What you need to do =
Nothing in the data should be left out or altered when it is retyped.

==== Information provided ====

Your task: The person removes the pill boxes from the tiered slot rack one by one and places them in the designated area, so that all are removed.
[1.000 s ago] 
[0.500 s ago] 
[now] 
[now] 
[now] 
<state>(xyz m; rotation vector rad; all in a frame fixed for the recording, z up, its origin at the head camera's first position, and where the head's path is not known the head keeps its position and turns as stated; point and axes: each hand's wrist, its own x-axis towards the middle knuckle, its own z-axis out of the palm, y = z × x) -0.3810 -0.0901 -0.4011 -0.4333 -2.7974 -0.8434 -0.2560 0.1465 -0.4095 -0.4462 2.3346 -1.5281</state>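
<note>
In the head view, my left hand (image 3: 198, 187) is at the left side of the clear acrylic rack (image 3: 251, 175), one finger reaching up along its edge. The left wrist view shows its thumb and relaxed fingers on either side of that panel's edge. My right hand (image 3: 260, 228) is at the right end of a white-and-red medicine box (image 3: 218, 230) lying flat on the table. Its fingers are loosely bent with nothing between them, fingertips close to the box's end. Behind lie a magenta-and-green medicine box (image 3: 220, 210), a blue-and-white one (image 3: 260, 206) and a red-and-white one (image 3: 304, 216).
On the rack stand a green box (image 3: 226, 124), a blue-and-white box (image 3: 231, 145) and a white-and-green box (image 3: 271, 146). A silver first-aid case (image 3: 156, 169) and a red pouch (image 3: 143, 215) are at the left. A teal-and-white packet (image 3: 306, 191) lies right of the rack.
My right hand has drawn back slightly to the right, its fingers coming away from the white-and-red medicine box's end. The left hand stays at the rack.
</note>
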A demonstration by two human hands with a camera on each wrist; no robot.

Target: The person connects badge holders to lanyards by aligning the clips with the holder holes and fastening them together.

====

Solution for this problem =
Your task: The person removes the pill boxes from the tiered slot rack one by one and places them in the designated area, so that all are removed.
[1.000 s ago] 
[0.500 s ago] 
[now] 
[now] 
[now] 
<state>(xyz m; rotation vector rad; all in a frame fixed for the recording, z up, its origin at the head camera's first position, and where the head's path is not known the head keeps its position and turns as stated; point and axes: each hand's wrist, its own x-axis towards the middle knuckle, its own z-axis out of the palm, y = z × x) -0.3810 -0.0901 -0.4011 -0.4333 -2.7974 -0.8434 -0.2560 0.1465 -0.4095 -0.4462 2.3346 -1.5281</state>
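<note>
In the head view, my left hand (image 3: 198, 187) is at the left side of the clear acrylic rack (image 3: 251, 175), one finger reaching up along its edge. The left wrist view shows its thumb and relaxed fingers on either side of that panel's edge. My right hand (image 3: 260, 228) is at the right end of a white-and-red medicine box (image 3: 218, 230) lying flat on the table. Its fingers are loosely bent with nothing between them, fingertips close to the box's end. Behind lie a magenta-and-green medicine box (image 3: 220, 210), a blue-and-white one (image 3: 260, 206) and a red-and-white one (image 3: 304, 216).
On the rack stand a green box (image 3: 226, 124), a blue-and-white box (image 3: 231, 145) and a white-and-green box (image 3: 271, 146). A silver first-aid case (image 3: 156, 169) and a red pouch (image 3: 143, 215) are at the left. A teal-and-white packet (image 3: 306, 191) lies right of the rack.
My right hand has drawn back slightly to the right, its fingers coming away from the white-and-red medicine box's end. The left hand stays at the rack.
</note>
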A demonstration by two human hands with a camera on each wrist; no robot.

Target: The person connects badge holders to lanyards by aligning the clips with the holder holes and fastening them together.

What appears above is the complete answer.